As for supernatural mechanics, Night Swim‘s pool-based lore is shallow to say the least. Based on the director’s 2014 short film about a woman who goes swimming and gets eaten by her pool, the movie swings for the fences with a tangled backstory of sketchy internal consistency. Subplots are set up never to appear again, from swim teams to Navy Seal fathers. Indeed, some of the biggest laughs come from the film’s mystery structure and the reveals that come with it (was this suburban house a nunnery in the past? Did the swimming pool exist when it was?).

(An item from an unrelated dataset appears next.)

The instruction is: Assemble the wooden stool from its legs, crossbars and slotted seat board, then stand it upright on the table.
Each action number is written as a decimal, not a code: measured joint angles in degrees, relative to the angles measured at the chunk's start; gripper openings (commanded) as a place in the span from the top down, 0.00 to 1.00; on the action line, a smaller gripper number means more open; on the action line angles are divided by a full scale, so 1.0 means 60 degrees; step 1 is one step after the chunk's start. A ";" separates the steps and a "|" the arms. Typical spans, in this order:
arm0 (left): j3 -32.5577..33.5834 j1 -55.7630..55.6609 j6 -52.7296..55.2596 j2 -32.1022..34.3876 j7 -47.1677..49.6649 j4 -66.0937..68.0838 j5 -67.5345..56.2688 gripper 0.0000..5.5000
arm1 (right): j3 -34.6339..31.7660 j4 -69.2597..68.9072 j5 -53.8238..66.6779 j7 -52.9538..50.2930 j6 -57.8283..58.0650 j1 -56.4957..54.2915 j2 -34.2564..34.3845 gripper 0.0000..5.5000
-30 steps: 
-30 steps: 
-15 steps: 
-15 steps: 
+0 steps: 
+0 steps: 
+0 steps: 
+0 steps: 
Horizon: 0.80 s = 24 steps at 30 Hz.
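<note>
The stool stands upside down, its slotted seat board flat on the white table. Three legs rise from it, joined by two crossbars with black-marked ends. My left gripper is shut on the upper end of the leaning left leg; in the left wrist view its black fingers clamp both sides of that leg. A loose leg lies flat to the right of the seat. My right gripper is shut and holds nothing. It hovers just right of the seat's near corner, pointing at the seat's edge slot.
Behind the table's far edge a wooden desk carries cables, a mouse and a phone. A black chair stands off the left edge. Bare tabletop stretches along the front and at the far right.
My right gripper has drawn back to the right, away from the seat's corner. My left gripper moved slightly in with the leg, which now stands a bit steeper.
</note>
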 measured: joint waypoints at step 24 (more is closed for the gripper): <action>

Even more laughs come from Russell‘s wonderful performance as Ray, a millennial shaggy-dog “guy’s guy” character so inappropriately entrenched in the time-honored tradition of distant-yet-loving horror dads that his son, Elliot (Gavin Warren), is dressed like Danny Torrance. Russell serves up his characters soap opera banalities with a staunchly laid-back tone nevertheless brimming with an earnest gusto (“This pool has been so good to us!”) that proves contagious. While the film may not be a fully self-aware horror comedy, the entire cast gamely delivers their groaners with a knowing, yet completely committed playfulness that keeps the overwrought family drama at Night Swim‘s core swimming right along. The family’s nosy real estate agent (Nancy Lenehan) and portentous pool tech (High Maintenance‘s Ben Sinclair) are particularly enjoyable. 

Conclusion

For a movie whose trailer seems to only play after that one about the killer teddy bear, this movie is batting at a surprisingly high level. While those looking for genuine chills should certainly seek them elsewhere, anyone who’s ever wondered “can a feel-good baseball drama be a supernatural folk horror movie about a swimming pool?” need look no further. Movies like this are sink or swim.

Night Swim was released in theaters on January 5, 2024!